Summers glared at him.

"She know about the shoes?" Logan asked.

"No."

Logan grinned wolfishly. "Can I be there when you tell her?"

Summers snorted. "It won't make a difference." He looked down at the dog, who panted up at him worshipfully. "Darwin can do no wrong as far as she's concerned. He can puke on the bed and it's art. He can trash our room and it's adorable. It's disgusting."

"Give him a visor and it's you," Logan said. "Right down to the yapping."

"Go to hell," Summers responded, then bent down and gave the beagle a final pat. "Behave yourself and there's a chew toy in it for you. Maybe even a rawhide one if you're really good."

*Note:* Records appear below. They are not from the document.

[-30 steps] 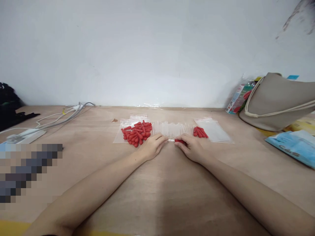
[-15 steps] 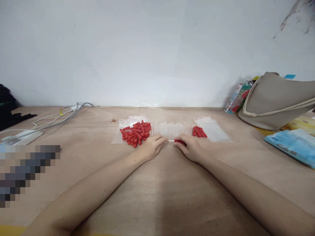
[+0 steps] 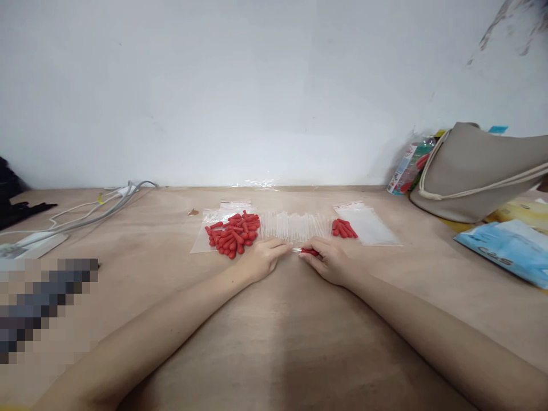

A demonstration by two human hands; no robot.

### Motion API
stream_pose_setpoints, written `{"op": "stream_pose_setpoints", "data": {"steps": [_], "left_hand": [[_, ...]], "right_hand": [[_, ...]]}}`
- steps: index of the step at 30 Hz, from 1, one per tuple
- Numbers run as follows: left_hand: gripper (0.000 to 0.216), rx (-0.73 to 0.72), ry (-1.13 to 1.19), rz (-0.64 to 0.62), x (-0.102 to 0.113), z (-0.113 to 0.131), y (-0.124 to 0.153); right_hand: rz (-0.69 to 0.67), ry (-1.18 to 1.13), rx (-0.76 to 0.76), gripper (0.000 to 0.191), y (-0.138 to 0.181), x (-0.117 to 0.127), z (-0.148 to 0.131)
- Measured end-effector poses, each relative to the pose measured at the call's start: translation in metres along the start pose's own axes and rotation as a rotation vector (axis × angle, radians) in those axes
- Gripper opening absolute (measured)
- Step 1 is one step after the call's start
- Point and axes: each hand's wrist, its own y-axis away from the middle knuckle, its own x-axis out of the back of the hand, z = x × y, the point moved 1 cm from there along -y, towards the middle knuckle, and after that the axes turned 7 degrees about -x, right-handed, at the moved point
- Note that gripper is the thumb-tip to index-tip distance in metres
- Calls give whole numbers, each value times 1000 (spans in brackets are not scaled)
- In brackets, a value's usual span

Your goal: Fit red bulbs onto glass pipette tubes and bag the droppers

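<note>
"While both your hands are working, what is surrounding the tube row (image 3: 291, 226)?"

"A heap of red bulbs (image 3: 233, 234) is lying just left of the row, partly on a plastic bag (image 3: 199, 242). A smaller red cluster (image 3: 343, 229) is sitting just right of it, beside a second bag (image 3: 379, 231). Well right of the row, a grey-beige bag (image 3: 483, 171) and a blue packet (image 3: 505, 254) are resting; well left of it, cables (image 3: 111, 202) are trailing. My own fingers are covering part of the row's near edge."

"And what are you seeing in the materials?"

"The tubes are looking slim, glossy and see-through; the bulbs are showing a matte, rubbery, teardrop shape. Wood grain is running over the table (image 3: 257, 331)."

"Which way is your piece pointing?"

"Just on the row's near side, my right hand (image 3: 331, 260) is pinching a held bulb (image 3: 309, 252), its long axis running sideways. My left hand (image 3: 268, 260) is pinching a clear tube (image 3: 296, 250) in line with it. Whether they're joining, I can't tell."
</note>
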Motion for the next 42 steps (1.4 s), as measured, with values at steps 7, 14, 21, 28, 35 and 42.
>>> {"op": "stream_pose_setpoints", "data": {"steps": [7,14,21,28,35,42], "left_hand": [[31,-4,-24,-30,3,2,-2],[26,40,-22,-35,3,2,-1],[25,163,0,-10,4,-1,3],[21,114,30,72,4,1,4],[20,50,34,76,4,2,3],[22,102,35,71,4,3,1]], "right_hand": [[-12,53,46,13,-4,-1,-2],[-28,83,31,11,-9,2,-1],[58,145,-63,9,-7,8,7],[60,128,41,10,-8,8,2],[5,115,130,11,-7,5,0],[0,-28,-19,13,-10,5,4]]}}
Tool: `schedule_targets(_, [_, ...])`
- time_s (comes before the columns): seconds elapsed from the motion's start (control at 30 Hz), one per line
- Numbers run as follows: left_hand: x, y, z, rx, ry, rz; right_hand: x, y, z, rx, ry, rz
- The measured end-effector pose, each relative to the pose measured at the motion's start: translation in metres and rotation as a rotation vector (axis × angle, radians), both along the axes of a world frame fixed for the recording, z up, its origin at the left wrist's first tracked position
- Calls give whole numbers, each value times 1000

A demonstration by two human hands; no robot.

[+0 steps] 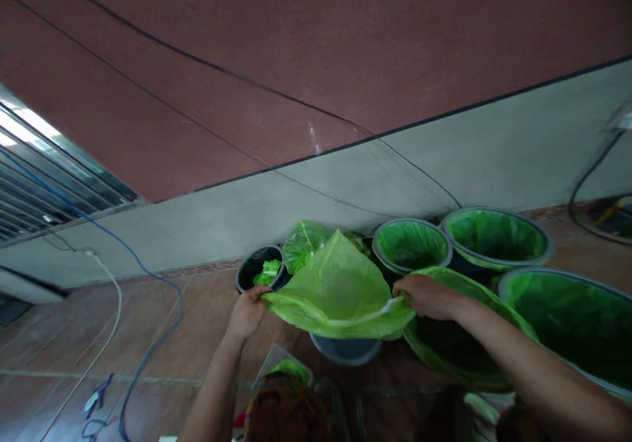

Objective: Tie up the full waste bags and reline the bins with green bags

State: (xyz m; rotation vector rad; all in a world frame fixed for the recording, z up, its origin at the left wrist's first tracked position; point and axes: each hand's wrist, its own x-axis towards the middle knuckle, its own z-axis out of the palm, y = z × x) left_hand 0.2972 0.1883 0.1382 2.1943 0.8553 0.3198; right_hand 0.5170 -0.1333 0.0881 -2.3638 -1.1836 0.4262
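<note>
A thin, see-through green bag (340, 290) is stretched between my two hands, its mouth spread wide and its middle puffed up. My left hand (248, 311) pinches the left side of the rim. On the other side, my right hand (425, 295) is closed on the rim beside a whitish strip. Beneath the bag, a grey bucket (345, 353) shows only its front part; the bag hides the rest. Just right of it stands a bin (459, 350) lined with green, partly covered by my right forearm.
Green-lined bins (412, 244) line the wall, with a large one (567, 323) at the right. A dark bucket (260, 267) holds crumpled green material beside a bulging green bag (303, 244). A blue hose (172, 323) and white cable (116, 310) cross the floor at left.
</note>
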Motion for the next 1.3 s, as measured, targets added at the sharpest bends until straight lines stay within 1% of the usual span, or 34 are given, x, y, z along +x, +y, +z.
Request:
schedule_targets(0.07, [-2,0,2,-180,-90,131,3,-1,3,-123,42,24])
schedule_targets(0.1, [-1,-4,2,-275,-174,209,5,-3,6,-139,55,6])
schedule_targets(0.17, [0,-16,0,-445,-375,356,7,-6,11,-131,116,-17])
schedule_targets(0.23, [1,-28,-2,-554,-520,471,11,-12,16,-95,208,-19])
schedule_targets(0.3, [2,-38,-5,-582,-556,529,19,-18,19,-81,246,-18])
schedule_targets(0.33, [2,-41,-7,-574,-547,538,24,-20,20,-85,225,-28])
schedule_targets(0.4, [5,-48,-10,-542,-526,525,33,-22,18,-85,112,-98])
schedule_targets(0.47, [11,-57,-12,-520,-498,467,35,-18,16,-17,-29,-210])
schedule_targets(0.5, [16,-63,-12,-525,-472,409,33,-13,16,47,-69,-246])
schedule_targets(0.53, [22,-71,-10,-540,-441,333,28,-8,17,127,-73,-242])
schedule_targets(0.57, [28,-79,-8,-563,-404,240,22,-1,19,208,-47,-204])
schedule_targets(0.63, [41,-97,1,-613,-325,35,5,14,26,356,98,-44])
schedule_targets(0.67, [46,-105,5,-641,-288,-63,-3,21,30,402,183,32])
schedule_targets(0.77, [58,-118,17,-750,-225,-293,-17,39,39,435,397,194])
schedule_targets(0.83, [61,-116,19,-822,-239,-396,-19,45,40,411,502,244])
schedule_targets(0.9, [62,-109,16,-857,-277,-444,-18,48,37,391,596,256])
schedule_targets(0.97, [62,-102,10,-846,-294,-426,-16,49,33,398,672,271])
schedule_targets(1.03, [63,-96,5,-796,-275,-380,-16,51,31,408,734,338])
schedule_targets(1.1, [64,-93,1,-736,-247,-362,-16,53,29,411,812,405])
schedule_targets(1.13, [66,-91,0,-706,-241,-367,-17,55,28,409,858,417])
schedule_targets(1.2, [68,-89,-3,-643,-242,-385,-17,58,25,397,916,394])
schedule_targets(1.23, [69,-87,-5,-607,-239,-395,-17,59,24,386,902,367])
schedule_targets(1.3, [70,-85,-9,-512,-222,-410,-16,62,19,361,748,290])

Logan snorted. "Damn dog doesn't need any more toys. He's spoiled rotten."

Summers smirked and turned to leave the room. "Oh, I wasn't talking to the dog, Logan." He grabbed his keys and headed for the front door, calling over his shoulder, "And don't worry about his fleas! If you get any, Hank said he'll whip something up to take care of it!"

"Fleas!" Logan yelled after him. "You never said he had fucking fleas!"

"I wasn't talking to you, Logan," Summers said. "Have fun, boys." He shut the door behind him.

"Bastard," Logan muttered.

Darwin nosed his squeaky toy, looked up at Logan and whined hopefully.

"I'm not throwing it," Logan told the dog. "But if you chew any of my stuff, I might just throw you in the lake. And hold you under. I'll just tell Jeannie it was natural selection that got you."

Darwin collapsed at Logan's feet, apparently drained from the effort of remembering how to sit.

Three hours later, Cyclops and Jean rolled up to the mansion and were greeted a muddy, supremely irritated Wolverine holding an equally muddy, supremely happy beagle pup.

Logan stalked up to the pair and shoved the dog at Jean.

"Jeannie, take your goddamn mutt before I drown him. And welcome back."

"Logan's been working on his people skills," Summers told Jean, who cradled Darwin as the dog wriggled in her arms, muddying her suit and joyfully slobbering on any part of her he could reach. "That's where the 'welcome back' comes from."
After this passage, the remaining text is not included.